* [Exercise prompt]
Each line of the data below that carries the word "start" needs to be copied.

* [Collected data]

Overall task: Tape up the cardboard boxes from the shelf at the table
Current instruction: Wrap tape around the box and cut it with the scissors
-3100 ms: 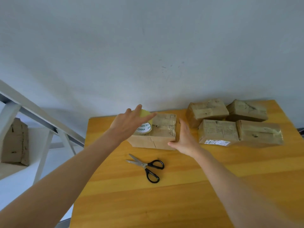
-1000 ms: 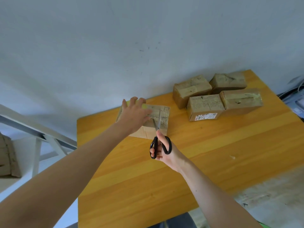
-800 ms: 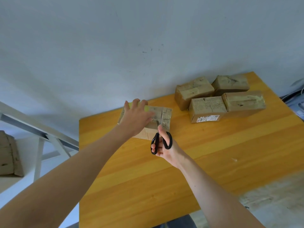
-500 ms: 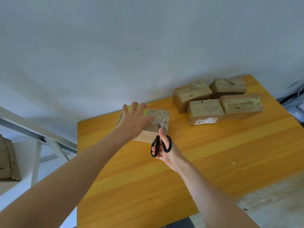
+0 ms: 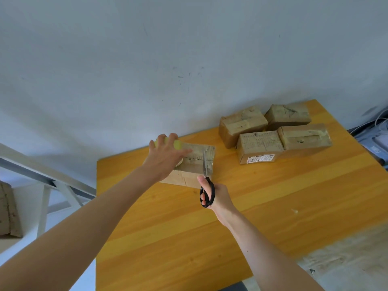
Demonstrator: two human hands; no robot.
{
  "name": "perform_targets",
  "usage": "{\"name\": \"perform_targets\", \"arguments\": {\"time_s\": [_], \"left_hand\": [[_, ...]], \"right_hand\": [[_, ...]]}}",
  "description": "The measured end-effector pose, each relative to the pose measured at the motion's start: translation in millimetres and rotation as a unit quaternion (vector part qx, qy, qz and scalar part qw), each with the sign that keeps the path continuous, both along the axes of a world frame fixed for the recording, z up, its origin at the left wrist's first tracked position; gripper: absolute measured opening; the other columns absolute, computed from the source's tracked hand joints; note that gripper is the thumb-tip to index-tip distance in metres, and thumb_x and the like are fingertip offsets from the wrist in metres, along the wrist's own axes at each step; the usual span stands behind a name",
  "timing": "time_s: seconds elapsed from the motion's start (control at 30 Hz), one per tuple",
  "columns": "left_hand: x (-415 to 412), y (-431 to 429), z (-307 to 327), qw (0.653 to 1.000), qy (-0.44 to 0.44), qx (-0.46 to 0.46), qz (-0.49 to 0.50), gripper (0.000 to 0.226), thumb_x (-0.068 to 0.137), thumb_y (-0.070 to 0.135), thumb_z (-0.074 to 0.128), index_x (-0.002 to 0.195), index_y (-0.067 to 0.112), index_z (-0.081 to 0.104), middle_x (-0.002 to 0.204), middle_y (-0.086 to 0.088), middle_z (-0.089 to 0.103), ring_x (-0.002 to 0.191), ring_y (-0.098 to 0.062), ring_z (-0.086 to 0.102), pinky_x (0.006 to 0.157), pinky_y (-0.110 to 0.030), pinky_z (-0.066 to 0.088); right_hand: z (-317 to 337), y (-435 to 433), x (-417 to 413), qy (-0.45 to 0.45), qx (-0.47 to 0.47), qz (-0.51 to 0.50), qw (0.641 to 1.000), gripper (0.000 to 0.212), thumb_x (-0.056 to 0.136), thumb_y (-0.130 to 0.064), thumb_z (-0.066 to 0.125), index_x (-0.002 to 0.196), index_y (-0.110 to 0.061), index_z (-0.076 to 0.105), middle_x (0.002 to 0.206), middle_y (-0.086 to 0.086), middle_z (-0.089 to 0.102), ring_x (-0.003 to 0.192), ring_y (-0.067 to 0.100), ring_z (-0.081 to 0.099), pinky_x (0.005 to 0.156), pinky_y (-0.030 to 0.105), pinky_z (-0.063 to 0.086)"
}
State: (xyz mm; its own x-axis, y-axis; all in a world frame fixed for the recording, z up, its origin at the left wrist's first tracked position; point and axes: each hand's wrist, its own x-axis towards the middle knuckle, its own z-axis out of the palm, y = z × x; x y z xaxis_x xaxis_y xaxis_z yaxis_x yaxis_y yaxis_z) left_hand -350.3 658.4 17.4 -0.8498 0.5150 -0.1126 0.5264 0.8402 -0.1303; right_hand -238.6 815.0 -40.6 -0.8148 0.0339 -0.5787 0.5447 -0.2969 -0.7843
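A cardboard box [image 5: 196, 162] lies on the orange wooden table [image 5: 241, 217] near its far left corner. My left hand [image 5: 165, 157] grips a yellow-green tape roll [image 5: 177, 144] on top of the box, and a strip of clear tape runs rightward from it over the box top. My right hand [image 5: 214, 194] holds black-handled scissors [image 5: 206, 185] with their blades pointing away from me across the tape near the box's right end.
Several taped cardboard boxes [image 5: 273, 133] sit grouped at the table's far right by the wall. A white shelf frame [image 5: 48, 198] stands left of the table with another box [image 5: 8, 208] on it. Cables and equipment [image 5: 378, 139] lie past the right edge.
My right hand picked up the scissors from the table and brought the blades onto the tape over the box. My left hand stayed on the tape roll.
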Motion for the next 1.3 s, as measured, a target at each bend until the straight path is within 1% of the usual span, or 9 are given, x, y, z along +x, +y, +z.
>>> {"name": "perform_targets", "arguments": {"time_s": [0.23,0.4,0.5,0.7,0.8,0.93,1.03,1.17,1.3], "left_hand": [[-5,-15,3,0.994,-0.031,0.103,0.033,0.036,0.102,0.021,0.043,0.13,0.044,0.047,0.134,-0.012,0.028,0.115,-0.038,0.036,0.089,-0.05,0.047],[-6,-16,-2,0.99,-0.033,0.13,0.045,0.031,0.102,0.023,0.041,0.124,0.043,0.05,0.134,-0.01,0.028,0.115,-0.038,0.034,0.09,-0.049,0.046],[-6,-15,-2,0.987,-0.038,0.146,0.047,0.03,0.103,0.027,0.037,0.125,0.042,0.052,0.135,-0.011,0.028,0.117,-0.038,0.033,0.092,-0.05,0.044],[-7,-26,6,0.957,-0.091,0.253,0.109,0.036,0.104,0.034,0.031,0.131,0.038,0.054,0.137,-0.012,0.029,0.12,-0.036,0.032,0.099,-0.043,0.037],[-7,-34,8,0.927,-0.121,0.324,0.145,0.035,0.104,0.031,0.032,0.129,0.036,0.055,0.131,-0.01,0.033,0.118,-0.033,0.035,0.096,-0.033,0.032],[-4,-48,7,0.89,-0.131,0.405,0.165,0.03,0.103,0.033,0.035,0.123,0.04,0.057,0.115,-0.003,0.036,0.104,-0.027,0.048,0.096,-0.033,0.041],[2,-62,8,0.875,-0.147,0.433,0.162,0.029,0.103,0.031,0.036,0.12,0.04,0.057,0.104,-0.002,0.042,0.09,-0.008,0.047,0.078,-0.009,0.038],[13,-84,3,0.854,-0.185,0.469,0.13,0.026,0.104,0.031,0.037,0.113,0.042,0.058,0.07,-0.01,0.044,0.064,-0.018,0.042,0.063,-0.025,0.034],[29,-107,-6,0.846,-0.232,0.459,0.137,0.028,0.1,0.044,0.035,0.106,0.061,0.057,0.092,-0.031,0.06,0.074,-0.03,0.054,0.067,-0.044,0.045]], "right_hand": [[6,2,-3,0.028,0.046,0.082,0.995,0.055,0.087,-0.057,0.058,0.062,-0.008,0.056,0.066,0.016,0.052,0.056,0.019,0.051,0.061,0.02,0.044],[4,6,-2,0.053,0.126,0.145,0.98,0.089,0.069,-0.077,0.064,0.085,0.01,0.059,0.068,0.015,0.05,0.06,0.019,0.051,0.076,0.028,0.044],[3,-1,-1,0.064,0.197,0.214,0.955,0.067,0.071,-0.072,0.069,0.083,-0.01,0.045,0.073,0.009,0.046,0.065,0.018,0.048,0.069,0.029,0.041],[-5,4,11,0.123,0.25,0.207,0.938,0.051,0.084,-0.053,0.069,0.083,-0.013,0.038,0.062,-0.004,0.037,0.052,0.01,0.038,0.056,0.025,0.035],[-19,20,23,0.168,0.399,0.275,0.858,0.047,0.083,-0.061,0.065,0.085,-0.021,0.039,0.065,-0.01,0.044,0.05,0.006,0.041,0.055,0.021,0.034],[-40,26,31,0.176,0.586,0.375,0.696,0.05,0.084,-0.066,0.056,0.102,-0.02,0.044,0.096,-0.01,0.055,0.086,0.011,0.054,0.083,0.029,0.038],[-52,19,29,0.129,0.606,0.424,0.661,0.054,0.085,-0.059,0.06,0.115,-0.017,0.043,0.113,-0.003,0.05,0.108,0.019,0.05,0.091,0.032,0.037],[-63,5,24,0.105,0.608,0.475,0.628,0.057,0.087,-0.042,0.063,0.128,-0.013,0.036,0.127,0.004,0.041,0.12,0.024,0.042,0.098,0.033,0.036],[-66,-9,21,0.113,0.583,0.47,0.653,0.059,0.095,-0.04,0.056,0.142,-0.011,0.032,0.141,0.004,0.039,0.128,0.023,0.041,0.101,0.032,0.04]]}}
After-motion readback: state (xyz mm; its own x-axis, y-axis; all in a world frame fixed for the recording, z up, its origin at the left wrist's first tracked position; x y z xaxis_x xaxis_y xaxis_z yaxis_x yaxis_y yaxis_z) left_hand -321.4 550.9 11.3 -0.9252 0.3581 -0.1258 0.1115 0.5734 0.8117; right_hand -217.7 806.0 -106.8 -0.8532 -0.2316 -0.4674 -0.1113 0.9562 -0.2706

* [Completed task]
  "description": "The measured end-effector pose, each relative to the pose measured at the motion's start: translation in millimetres and rotation as a unit quaternion (vector part qx, qy, qz and scalar part qw), each with the sign that keeps the path continuous, both along the axes of a world frame fixed for the recording, z up, its origin at the left wrist's first tracked position; gripper: absolute measured opening; the other columns absolute, computed from the source's tracked hand joints; note that gripper is the thumb-tip to index-tip distance in metres, and thumb_x and the like are fingertip offsets from the wrist in metres, along the wrist's own axes at each step; the usual span stands behind a name",
  "timing": "time_s: seconds elapsed from the motion's start (control at 30 Hz), one per tuple",

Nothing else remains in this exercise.